Repeat exactly, and only, the lines from the one containing "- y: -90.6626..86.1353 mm" through the last line of the data below.
┄┄┄┄┄┄
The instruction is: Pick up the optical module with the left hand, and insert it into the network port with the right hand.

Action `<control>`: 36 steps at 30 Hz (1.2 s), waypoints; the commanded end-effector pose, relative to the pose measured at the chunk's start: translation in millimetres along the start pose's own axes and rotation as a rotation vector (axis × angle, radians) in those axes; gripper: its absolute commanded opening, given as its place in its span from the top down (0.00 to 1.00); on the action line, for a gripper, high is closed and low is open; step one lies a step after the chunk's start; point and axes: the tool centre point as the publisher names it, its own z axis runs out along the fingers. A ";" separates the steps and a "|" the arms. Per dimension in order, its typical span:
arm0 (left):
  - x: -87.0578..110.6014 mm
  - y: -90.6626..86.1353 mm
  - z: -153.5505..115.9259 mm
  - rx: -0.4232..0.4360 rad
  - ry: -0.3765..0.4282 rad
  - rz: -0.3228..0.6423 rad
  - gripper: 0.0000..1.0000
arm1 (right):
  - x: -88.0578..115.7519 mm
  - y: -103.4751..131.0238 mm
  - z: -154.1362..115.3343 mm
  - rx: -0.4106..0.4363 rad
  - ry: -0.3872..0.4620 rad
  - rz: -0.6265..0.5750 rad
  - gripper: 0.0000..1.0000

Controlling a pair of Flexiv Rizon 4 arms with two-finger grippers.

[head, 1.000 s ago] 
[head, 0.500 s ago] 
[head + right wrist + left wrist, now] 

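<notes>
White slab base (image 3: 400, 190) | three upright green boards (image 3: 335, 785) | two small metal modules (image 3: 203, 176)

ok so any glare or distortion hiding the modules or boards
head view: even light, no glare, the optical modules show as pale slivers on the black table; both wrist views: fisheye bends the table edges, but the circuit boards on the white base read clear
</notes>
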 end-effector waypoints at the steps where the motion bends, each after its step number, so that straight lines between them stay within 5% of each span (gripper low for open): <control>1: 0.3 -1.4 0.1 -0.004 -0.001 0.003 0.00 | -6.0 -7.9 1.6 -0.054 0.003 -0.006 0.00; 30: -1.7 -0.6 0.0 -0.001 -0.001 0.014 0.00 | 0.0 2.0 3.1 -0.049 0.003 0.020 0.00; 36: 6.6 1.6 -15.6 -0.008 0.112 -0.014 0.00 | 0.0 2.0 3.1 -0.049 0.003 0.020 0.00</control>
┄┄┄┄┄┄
Exercise solution:
  - y: -90.6626..86.1353 mm
  - z: -153.5505..115.9259 mm
  - rx: -0.4232..0.4360 rad
  - ry: -0.3765..0.4282 rad
  - rz: -0.3228..0.6423 rad
  - gripper: 0.0000..1.0000
arm1 (right):
  - x: -88.0578..115.7519 mm
  - y: -103.4751..131.0238 mm
  - z: -154.1362..115.3343 mm
  - rx: -0.4106..0.4363 rad
  - ry: -0.3872..0.4620 rad
  - rz: -0.6265..0.5750 rad
  - gripper: 0.0000..1.0000

Controlling a pair of Flexiv Rizon 4 arms with two-finger grippers.

[head, 1.000 s ago] 
[head, 0.500 s ago] 
[head + right wrist + left wrist, now] 

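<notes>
White slab base (image 3: 400, 190) | three upright green boards (image 3: 335, 785) | two small metal modules (image 3: 203, 176)

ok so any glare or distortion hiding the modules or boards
head view: even light, no glare, the optical modules show as pale slivers on the black table; both wrist views: fisheye bends the table edges, but the circuit boards on the white base read clear
</notes>
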 end-effector waypoints at the steps where the motion bends, each after its step number, so that straight lines between them stay within 5% of each span (gripper low for open): <control>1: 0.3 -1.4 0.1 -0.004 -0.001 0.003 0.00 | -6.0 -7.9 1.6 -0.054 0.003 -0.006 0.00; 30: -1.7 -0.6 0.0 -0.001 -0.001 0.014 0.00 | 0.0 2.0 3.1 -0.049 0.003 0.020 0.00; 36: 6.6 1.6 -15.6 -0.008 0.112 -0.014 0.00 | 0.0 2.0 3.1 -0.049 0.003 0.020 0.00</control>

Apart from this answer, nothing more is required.